Prevention is much better than having to deal with a patient who is experiencing an emergency, as it is stressful and disturbing not only for the patient but also for the team, even if the patient does make a full recovery. To reduce the risk of an emergency within the surgery the following points should be implemented as they are deemed to be good practice [1]:

  • All staff, including the receptionist, should undertake regular training and attend updates in emergency situations and resuscitation to ensure that their knowledge and skills are in line with the current resuscitation council (UK) guidelines.
  • Medical emergency simulations are extremely valuable as they allow the team to implement their knowledge and practice their skills in a controlled environment without compromising a patient’s health. When undertaken, all participants should discuss the activity to establish if the simulation went well and if not how it could be improved should it ever occur in a real-life situation.
  • All staff should understand their role during an emergency. The normal situa-tion is for the nurse to obtain the emergency drugs/equipment and to assist the clinician as directed, while the receptionist alerts the emergency services. However, if the nurse is the first person on the scene, then he/she should administer first-line treatment to the patient and give clear instructions to others while waiting for the dentist and/or the emergency services arrival so that the patient’s condition hopefully remains stable.
  • Careful assessment and good patient management can prevent emergencies. Updating a patient’s medical history every time they visit the dental practice would establish if there has been any change in their condition or medication since their last visit. All the team should be encouraged to look at a patient’s medical history to make themselves aware of any condition/s that the patient may suffer. In this way they can prepare for any eventuality and plan how they would assist the clinician to facilitate the patient’s recovery. If a dental nurse is aware of a patient’s medical condition they can request that the patient places their medication on the work surface for easy access. By taking/updating a medical history from a patient a clinician can establish the patient’s medical fitness. They can evaluate the information discussed and decide whether the patient would be better managed within a hospital setting. The method commonly used is the American Society of Anaesthesiologists’ (ASA’s) classification of medical fitness as explained in Chapter 4.
  • It is imperative to monitor the patient’s vital signs during and after treatment, with monitoring commencing as soon as they enter the practice, with any concerns being relayed to the clinician.
  • Emergency drugs and equipment should be easily accessible. A daily check should be undertaken to ensure that all drugs are in date and that emergency equipment is functional. Any drugs due to expire must be ordered immediately, with any that are out of date being replaced. These checks should be fully documented to avoid any confusion which could lead to a serious failure. All emergency equipment must be serviced at recommended intervals with all documentation being kept. All staff should be aware of the contents of the emergency drugs box and know which medication is used for any/each arising condition. Audits of these activities should take place on a regular basis.
  • Recording any incidents in the patient’s notes is a reminder to yourself and is informative to others who may treat the patient in the future so that you and they can be prepared for the eventuality should it reoccur.
  • Postponing treatment should be considered if it is identified that the patient is unwell, allowing him or her time to recover and, if needed, seek the necessary appropriate medical attention.
  • Scheduling appointments to suit the patient’s medical condition can help to prevent problems occurring. For example, if a patient is diabetic (type 1 or 2) then an appointment just after a meal is preferable as they will have eaten and their blood sugar would not be low, thereby decreasing the risk of them experiencing a hypoglycaemic episode.
  • Risk assessments to look at the ergonomics of the practice to establish any difficulties you might encounter should an emergency arise.

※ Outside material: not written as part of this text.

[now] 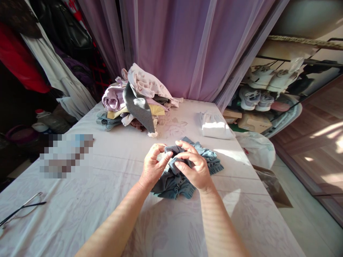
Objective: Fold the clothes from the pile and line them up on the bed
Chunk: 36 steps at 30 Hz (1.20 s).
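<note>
Blue-grey garment [171, 185] crumpled, ribbed hem showing, on cloth-covered table [80, 217], right under both hands. Left hand [152, 167] and right hand [193, 166] closed, pinching its fabric. Clothes pile [131, 107] ahead, folded white garment [215, 126] ahead right, glasses [20, 210] far left.

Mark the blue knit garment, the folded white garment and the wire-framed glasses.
Blue knit garment [171, 187], head view: lower fold.
Folded white garment [215, 126], head view: top face.
Wire-framed glasses [26, 206], head view: temple arm.
</note>
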Each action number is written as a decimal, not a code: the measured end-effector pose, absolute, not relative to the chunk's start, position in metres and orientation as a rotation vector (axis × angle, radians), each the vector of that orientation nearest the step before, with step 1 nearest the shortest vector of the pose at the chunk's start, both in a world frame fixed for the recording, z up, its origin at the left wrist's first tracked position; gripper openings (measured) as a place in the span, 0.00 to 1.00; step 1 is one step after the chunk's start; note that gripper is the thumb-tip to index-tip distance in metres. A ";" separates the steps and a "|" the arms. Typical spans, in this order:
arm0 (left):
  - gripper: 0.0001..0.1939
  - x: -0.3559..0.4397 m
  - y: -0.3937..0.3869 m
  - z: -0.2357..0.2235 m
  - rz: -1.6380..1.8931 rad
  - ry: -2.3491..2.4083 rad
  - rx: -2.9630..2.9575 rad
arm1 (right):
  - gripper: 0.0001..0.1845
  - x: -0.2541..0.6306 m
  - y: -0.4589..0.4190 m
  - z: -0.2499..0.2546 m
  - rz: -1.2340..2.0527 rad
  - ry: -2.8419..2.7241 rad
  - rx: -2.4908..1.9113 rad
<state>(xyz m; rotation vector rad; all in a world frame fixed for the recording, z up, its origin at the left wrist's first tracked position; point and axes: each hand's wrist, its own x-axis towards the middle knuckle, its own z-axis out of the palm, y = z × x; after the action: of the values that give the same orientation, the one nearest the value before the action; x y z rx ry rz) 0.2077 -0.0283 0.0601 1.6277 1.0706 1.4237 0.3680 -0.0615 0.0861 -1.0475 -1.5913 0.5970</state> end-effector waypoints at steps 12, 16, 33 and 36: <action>0.09 0.209 -0.033 0.064 1.298 0.936 1.900 | 0.03 0.369 -0.060 0.089 0.396 -1.616 -1.070; 0.07 0.208 -0.032 0.064 1.286 0.913 1.953 | 0.05 0.369 -0.061 0.087 0.454 -1.570 -1.087; 0.09 0.206 -0.039 0.069 1.010 0.738 1.879 | 0.07 0.379 -0.063 0.085 0.782 -1.298 -1.028; 0.14 0.206 -0.039 0.069 1.009 0.780 1.926 | 0.08 0.382 -0.063 0.084 0.824 -1.231 -0.974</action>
<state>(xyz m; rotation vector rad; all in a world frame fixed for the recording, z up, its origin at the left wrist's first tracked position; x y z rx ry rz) 0.2063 -0.0389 0.0692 1.9257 0.7802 1.0095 0.3816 -0.0626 0.0841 -0.9740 -1.2306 0.8241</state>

LEGAL ASPECTS DEALING WITH MEDICAL EMERGENCIES

Dental professionals have a duty of care to patients and are expected to deal with any emergency that occurs in the surgery. The implication of any action taken irrespective of the outcome doesn’t mean that they were negligent.

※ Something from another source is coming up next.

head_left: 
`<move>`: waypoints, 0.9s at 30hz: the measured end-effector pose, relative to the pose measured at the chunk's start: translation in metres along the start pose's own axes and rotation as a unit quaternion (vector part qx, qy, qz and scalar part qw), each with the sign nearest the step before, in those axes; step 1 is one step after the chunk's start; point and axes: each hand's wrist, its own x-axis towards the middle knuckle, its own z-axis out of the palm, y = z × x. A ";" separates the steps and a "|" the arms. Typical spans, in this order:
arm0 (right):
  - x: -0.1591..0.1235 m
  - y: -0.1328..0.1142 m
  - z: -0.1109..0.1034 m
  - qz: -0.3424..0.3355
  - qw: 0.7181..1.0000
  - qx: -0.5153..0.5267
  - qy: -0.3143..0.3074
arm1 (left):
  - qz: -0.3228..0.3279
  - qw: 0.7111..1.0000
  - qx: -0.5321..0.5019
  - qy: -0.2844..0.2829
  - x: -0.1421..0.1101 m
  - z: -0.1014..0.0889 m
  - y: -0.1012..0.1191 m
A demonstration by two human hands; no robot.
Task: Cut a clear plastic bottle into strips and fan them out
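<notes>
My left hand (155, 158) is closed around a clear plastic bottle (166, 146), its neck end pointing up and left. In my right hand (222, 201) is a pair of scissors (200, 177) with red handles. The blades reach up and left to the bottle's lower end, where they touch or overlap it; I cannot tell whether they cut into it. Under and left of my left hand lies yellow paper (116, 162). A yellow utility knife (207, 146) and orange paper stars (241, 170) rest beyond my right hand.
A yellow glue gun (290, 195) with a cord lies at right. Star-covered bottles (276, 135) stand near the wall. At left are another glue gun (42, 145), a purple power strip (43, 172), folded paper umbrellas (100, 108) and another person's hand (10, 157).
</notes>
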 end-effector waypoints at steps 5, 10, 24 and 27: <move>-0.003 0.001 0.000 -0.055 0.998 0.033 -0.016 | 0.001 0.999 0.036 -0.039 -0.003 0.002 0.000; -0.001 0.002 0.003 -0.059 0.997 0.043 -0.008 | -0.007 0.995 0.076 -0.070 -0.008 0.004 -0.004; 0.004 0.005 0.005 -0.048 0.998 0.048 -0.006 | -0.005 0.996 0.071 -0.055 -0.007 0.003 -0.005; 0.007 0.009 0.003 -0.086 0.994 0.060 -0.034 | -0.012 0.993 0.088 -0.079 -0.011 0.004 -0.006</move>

DEALING WITH MEDICAL EMERGENCIES

Two mistakes are most common in the management of emergencies. The first is to attempt to do too much and the second doing too little — therefore team effort is important. This ensures that everything that could possibly be done to aid patient recovery is carried out and that nothing is missed [1].

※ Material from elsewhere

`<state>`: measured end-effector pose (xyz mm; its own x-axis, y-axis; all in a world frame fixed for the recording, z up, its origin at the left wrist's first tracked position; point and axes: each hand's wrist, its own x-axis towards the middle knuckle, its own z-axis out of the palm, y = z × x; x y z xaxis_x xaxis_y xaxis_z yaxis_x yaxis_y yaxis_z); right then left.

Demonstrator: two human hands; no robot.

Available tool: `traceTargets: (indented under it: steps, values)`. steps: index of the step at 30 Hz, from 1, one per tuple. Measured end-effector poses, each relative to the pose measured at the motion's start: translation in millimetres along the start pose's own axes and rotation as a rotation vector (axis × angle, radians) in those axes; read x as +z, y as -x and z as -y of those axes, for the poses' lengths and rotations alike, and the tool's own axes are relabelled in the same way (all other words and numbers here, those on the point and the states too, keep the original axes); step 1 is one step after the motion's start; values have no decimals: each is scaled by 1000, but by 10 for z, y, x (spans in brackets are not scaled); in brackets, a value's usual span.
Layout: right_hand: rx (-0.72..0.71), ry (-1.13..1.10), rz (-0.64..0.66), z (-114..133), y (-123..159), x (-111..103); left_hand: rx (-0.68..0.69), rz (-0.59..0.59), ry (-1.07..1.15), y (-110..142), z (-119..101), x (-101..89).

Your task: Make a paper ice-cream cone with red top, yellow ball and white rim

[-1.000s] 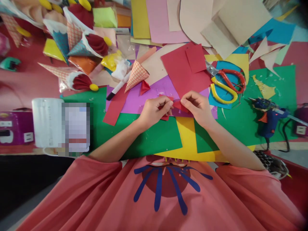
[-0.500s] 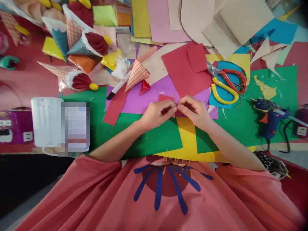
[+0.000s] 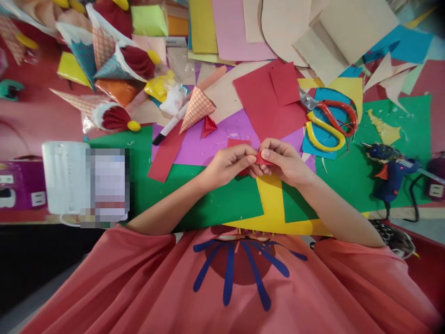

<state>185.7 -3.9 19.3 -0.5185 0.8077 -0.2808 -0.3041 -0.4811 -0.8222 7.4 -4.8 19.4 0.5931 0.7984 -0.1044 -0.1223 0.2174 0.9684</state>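
A small folded piece of red paper [image 3: 264,159] sits between my two hands, partly hidden by the fingers. My left hand [image 3: 231,166] pinches its left end between thumb and forefinger. My right hand [image 3: 287,161] grips it from the right, with the thumb pressed on top. Under the hands, a flat red paper square [image 3: 238,142] shows in part on the purple sheet [image 3: 222,134]. Just beyond lie a small red folded paper piece [image 3: 209,126] and a checked paper cone [image 3: 198,109].
Scissors [image 3: 330,123] with red and yellow handles lie right of the hands, and a blue glue gun [image 3: 392,171] farther right. A marker [image 3: 170,125], red sheets [image 3: 264,102] and finished cones [image 3: 104,55] lie beyond. A blurred phone [image 3: 109,185] is at left.
My right hand has turned so its thumb lies over the red paper, and more of the paper shows. Its other fingers now reach beneath. My left hand keeps its pinch.
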Motion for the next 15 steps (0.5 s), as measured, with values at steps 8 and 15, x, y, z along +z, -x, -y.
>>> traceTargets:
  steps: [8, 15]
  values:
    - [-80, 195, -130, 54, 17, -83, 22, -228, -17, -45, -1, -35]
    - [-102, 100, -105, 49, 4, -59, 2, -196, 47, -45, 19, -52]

Control of medical emergencies

  • When an emergency occurs in the surgery the team need to assess their surroundings to ensure not only the patient’s safety, but also their own, because if they injure themselves they will not be able to aid the patient. This is a common mistake which could lead to unnecessary accidents occurring due to the team being in familiar surroundings and possibly forgetting to check for hazards [1].
  • The patient’s general condition and vital signs should be assessed to determine the preliminary diagnosis, which is not always the definitive one. Continual monitoring is essential to recognise any changes in the patient’s medical status, which can then be acted upon accordingly. It is important to check for any injuries that the patient may have sustained so that first aid can be administered promptly. Should an injury occur the team should prioritise and deal with whichever is more life threatening [1].
  • Whenever a patient collapses and it is realised that an emergency has occurred help should always be called for. You should never attempt to cope on your own, because help that could possibly be more experienced could take the lead and request that you support them as they direct or if this is not the case take instructions from you. For example, they could call the emergency services and fetch the appropriate drugs, oxygen and masks [1].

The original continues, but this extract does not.